> **ASSIGNMENT**:
Each entry needs to be restated exactly as written.

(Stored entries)
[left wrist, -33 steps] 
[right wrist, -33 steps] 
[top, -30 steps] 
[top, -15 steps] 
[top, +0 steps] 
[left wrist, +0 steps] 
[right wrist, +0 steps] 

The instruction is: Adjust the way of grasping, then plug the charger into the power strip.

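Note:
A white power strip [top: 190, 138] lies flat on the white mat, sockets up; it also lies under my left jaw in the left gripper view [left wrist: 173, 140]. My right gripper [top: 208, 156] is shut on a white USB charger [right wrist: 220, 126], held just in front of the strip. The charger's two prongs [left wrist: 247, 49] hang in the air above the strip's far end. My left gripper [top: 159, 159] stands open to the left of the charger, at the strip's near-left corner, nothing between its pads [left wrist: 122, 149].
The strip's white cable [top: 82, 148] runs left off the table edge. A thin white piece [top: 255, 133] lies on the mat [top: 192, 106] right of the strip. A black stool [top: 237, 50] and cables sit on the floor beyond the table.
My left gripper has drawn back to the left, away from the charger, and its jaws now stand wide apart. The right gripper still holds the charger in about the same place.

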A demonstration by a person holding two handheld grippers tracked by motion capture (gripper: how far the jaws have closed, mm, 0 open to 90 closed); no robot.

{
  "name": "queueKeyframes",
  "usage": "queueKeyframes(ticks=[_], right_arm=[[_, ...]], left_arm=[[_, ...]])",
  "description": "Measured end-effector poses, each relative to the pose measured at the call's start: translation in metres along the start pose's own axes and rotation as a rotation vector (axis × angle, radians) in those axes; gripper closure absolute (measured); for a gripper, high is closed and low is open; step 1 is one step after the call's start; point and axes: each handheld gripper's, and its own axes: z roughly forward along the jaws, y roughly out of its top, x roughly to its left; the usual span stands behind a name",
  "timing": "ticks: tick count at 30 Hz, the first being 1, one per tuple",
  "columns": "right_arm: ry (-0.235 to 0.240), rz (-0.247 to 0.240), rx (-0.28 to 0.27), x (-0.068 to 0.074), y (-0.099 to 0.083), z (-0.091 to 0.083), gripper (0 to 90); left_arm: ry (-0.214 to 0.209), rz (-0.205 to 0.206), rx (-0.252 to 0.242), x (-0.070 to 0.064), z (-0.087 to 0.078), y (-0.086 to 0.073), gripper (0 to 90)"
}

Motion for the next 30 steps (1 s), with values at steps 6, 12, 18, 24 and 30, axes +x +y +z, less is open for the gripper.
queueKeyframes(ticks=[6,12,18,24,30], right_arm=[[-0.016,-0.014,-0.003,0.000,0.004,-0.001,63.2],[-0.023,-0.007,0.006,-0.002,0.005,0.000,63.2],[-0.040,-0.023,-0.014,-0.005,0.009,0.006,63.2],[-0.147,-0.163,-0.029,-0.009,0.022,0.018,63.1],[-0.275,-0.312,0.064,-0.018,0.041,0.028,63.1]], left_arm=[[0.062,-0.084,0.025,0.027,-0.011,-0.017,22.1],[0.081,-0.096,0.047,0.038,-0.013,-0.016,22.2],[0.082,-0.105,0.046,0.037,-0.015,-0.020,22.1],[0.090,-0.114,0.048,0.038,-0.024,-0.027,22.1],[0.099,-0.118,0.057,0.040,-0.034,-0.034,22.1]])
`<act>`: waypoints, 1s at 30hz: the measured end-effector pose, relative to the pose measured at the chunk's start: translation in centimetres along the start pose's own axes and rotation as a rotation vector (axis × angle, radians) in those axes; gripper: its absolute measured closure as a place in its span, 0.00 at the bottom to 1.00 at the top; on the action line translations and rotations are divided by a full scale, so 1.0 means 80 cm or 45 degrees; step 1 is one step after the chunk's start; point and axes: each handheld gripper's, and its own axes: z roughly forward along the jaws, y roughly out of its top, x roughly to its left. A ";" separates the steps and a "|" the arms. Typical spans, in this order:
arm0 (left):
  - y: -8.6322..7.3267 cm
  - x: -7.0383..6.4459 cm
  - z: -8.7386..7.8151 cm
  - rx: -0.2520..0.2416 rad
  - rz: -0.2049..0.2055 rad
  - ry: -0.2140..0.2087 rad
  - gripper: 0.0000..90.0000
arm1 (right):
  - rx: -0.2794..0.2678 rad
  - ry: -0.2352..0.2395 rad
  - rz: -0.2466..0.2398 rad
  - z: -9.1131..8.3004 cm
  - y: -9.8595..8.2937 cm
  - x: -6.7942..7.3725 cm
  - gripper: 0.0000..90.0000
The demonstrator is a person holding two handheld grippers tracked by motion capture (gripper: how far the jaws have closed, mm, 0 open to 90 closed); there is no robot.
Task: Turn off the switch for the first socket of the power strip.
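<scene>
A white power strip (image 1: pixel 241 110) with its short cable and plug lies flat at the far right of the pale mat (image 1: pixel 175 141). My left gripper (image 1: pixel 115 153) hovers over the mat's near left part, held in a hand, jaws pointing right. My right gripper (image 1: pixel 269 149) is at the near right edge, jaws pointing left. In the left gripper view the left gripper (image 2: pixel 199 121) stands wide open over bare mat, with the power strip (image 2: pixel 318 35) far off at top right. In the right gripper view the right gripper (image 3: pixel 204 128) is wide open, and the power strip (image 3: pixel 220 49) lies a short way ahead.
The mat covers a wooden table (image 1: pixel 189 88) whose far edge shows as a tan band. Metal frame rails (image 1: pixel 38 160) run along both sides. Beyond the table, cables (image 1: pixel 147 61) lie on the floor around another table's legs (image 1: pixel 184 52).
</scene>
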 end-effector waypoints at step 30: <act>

> **ANSWER FOR THE TASK**:
[left wrist, -33 steps] 
[right wrist, -33 steps] 
[top, -30 steps] 
[top, -15 steps] 
[top, +0 steps] 
[left wrist, +0 steps] 
[right wrist, +0 steps] 

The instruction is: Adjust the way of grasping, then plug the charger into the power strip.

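Note:
A white power strip [top: 190, 138] lies flat on the white mat, sockets up; it also lies under my left jaw in the left gripper view [left wrist: 173, 140]. My right gripper [top: 208, 156] is shut on a white USB charger [right wrist: 220, 126], held just in front of the strip. The charger's two prongs [left wrist: 247, 49] hang in the air above the strip's far end. My left gripper [top: 159, 159] stands open to the left of the charger, at the strip's near-left corner, nothing between its pads [left wrist: 122, 149].
The strip's white cable [top: 82, 148] runs left off the table edge. A thin white piece [top: 255, 133] lies on the mat [top: 192, 106] right of the strip. A black stool [top: 237, 50] and cables sit on the floor beyond the table.
My left gripper has drawn back to the left, away from the charger, and its jaws now stand wide apart. The right gripper still holds the charger in about the same place.
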
A demonstration by a person holding two handheld grippers tracked by motion capture (gripper: how far the jaws have closed, mm, 0 open to 90 closed); no robot.

{
  "name": "queueKeyframes",
  "usage": "queueKeyframes(ticks=[_], right_arm=[[_, ...]], left_arm=[[_, ...]])",
  "description": "Measured end-effector poses, each relative to the pose measured at the call's start: translation in metres along the start pose's own axes and rotation as a rotation vector (axis × angle, radians) in those axes; gripper closure absolute (measured); for a gripper, high is closed and low is open; step 1 is one step after the call's start; point and axes: each handheld gripper's, and its own axes: z roughly forward along the jaws, y roughly out of its top, x roughly to its left; the usual span stands behind a name",
  "timing": "ticks: tick count at 30 Hz, the first being 1, one per tuple",
  "columns": "right_arm: ry (-0.235 to 0.240), rz (-0.247 to 0.240), rx (-0.28 to 0.27), x (-0.068 to 0.074), y (-0.099 to 0.083), z (-0.091 to 0.083), gripper (0 to 90); left_arm: ry (-0.214 to 0.209), rz (-0.205 to 0.206), rx (-0.252 to 0.242), x (-0.070 to 0.064), z (-0.087 to 0.078), y (-0.086 to 0.073), gripper (0 to 90)"
}

Motion for the next 30 steps (1 s), with values at steps 6, 12, 18, 24 and 30, axes +x +y +z, less is open for the gripper.
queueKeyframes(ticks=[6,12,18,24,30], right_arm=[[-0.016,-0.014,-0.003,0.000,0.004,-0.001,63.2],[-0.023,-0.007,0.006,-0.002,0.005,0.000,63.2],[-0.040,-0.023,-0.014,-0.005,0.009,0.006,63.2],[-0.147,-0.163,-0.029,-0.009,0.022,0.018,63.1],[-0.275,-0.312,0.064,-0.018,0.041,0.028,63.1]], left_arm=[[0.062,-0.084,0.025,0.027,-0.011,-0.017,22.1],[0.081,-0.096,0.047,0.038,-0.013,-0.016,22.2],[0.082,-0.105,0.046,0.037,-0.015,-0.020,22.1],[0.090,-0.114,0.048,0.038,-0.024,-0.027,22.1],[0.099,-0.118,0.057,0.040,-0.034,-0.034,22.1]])
`<act>`: waypoints, 1s at 30hz: the measured end-effector pose, relative to the pose measured at the chunk's start: translation in centimetres along the start pose's own axes and rotation as a rotation vector (axis × angle, radians) in those axes; gripper: its absolute measured closure as a place in its span, 0.00 at the bottom to 1.00 at the top; on the action line translations and rotations are divided by a full scale, so 1.0 means 80 cm or 45 degrees; step 1 is one step after the chunk's start; point and axes: each handheld gripper's, and its own axes: z roughly forward along the jaws, y roughly out of its top, x roughly to its left. A ";" separates the steps and a "|" the arms. Typical spans, in this order:
arm0 (left):
  - y: -8.6322..7.3267 cm
  - x: -7.0383..6.4459 cm
  - z: -8.7386..7.8151 cm
  - rx: -0.2520..0.2416 rad
  - rz: -0.2049..0.2055 rad
  - ry: -0.2140..0.2087 rad
  - gripper: 0.0000..90.0000
arm1 (right):
  - rx: -0.2794..0.2678 rad
  - ry: -0.2352..0.2395 rad
  - rz: -0.2466..0.2398 rad
  - z: -9.1131..8.3004 cm
  - y: -9.8595..8.2937 cm
  - x: -6.7942..7.3725 cm
  - gripper: 0.0000..90.0000
The demonstrator is a person holding two handheld grippers tracked by motion capture (gripper: how far the jaws have closed, mm, 0 open to 90 closed); there is no robot.
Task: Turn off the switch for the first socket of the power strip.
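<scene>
A white power strip (image 1: pixel 241 110) with its short cable and plug lies flat at the far right of the pale mat (image 1: pixel 175 141). My left gripper (image 1: pixel 115 153) hovers over the mat's near left part, held in a hand, jaws pointing right. My right gripper (image 1: pixel 269 149) is at the near right edge, jaws pointing left. In the left gripper view the left gripper (image 2: pixel 199 121) stands wide open over bare mat, with the power strip (image 2: pixel 318 35) far off at top right. In the right gripper view the right gripper (image 3: pixel 204 128) is wide open, and the power strip (image 3: pixel 220 49) lies a short way ahead.
The mat covers a wooden table (image 1: pixel 189 88) whose far edge shows as a tan band. Metal frame rails (image 1: pixel 38 160) run along both sides. Beyond the table, cables (image 1: pixel 147 61) lie on the floor around another table's legs (image 1: pixel 184 52).
</scene>
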 end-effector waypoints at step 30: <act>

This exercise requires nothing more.